# How to complete this task
Your task is to reproduce, verbatim and without pictures, the lines from the opening of the listing through the line containing "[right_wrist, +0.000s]".

# Raw data

┄┄┄┄┄┄┄┄┄┄┄┄┄┄┄┄┄┄┄┄

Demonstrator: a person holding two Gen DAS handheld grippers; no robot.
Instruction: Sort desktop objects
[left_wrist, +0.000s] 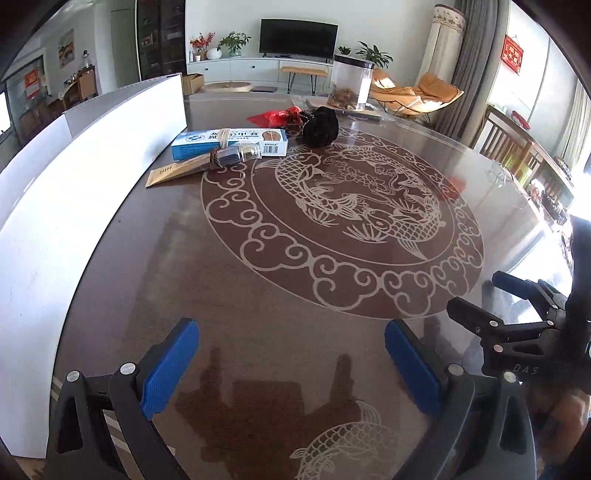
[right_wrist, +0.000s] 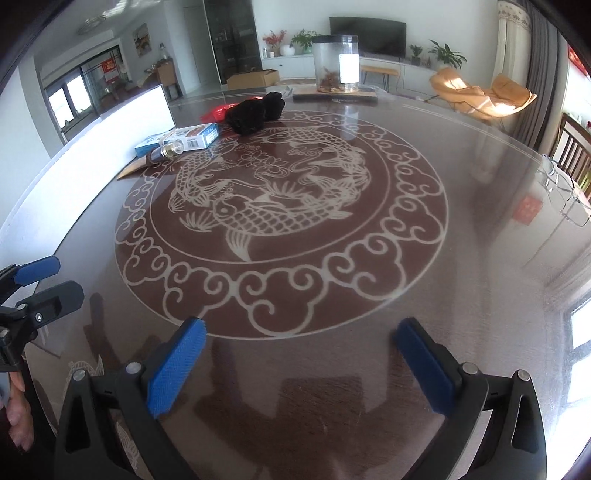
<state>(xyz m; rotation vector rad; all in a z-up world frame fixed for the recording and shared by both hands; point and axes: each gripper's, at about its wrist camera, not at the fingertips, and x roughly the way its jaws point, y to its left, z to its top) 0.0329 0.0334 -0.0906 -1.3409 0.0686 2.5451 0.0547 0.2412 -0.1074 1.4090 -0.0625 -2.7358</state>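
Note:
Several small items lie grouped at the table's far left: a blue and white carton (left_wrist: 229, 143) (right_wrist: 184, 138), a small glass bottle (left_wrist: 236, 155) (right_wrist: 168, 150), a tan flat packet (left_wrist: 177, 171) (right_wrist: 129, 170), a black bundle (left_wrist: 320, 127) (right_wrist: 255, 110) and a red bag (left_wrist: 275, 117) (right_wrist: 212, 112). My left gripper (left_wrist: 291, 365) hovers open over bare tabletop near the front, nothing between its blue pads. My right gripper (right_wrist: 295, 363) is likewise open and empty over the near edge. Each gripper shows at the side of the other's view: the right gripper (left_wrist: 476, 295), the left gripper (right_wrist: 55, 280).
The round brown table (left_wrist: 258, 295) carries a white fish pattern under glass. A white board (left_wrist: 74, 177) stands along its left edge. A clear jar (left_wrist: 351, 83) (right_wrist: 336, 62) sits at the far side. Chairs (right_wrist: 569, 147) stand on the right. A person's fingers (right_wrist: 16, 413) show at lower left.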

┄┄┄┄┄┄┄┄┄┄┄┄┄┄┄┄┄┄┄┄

# Exercise answer
Demonstrator: a person holding two Gen DAS handheld grippers; no robot.
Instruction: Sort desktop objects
[left_wrist, +0.000s] 
[right_wrist, +0.000s] 

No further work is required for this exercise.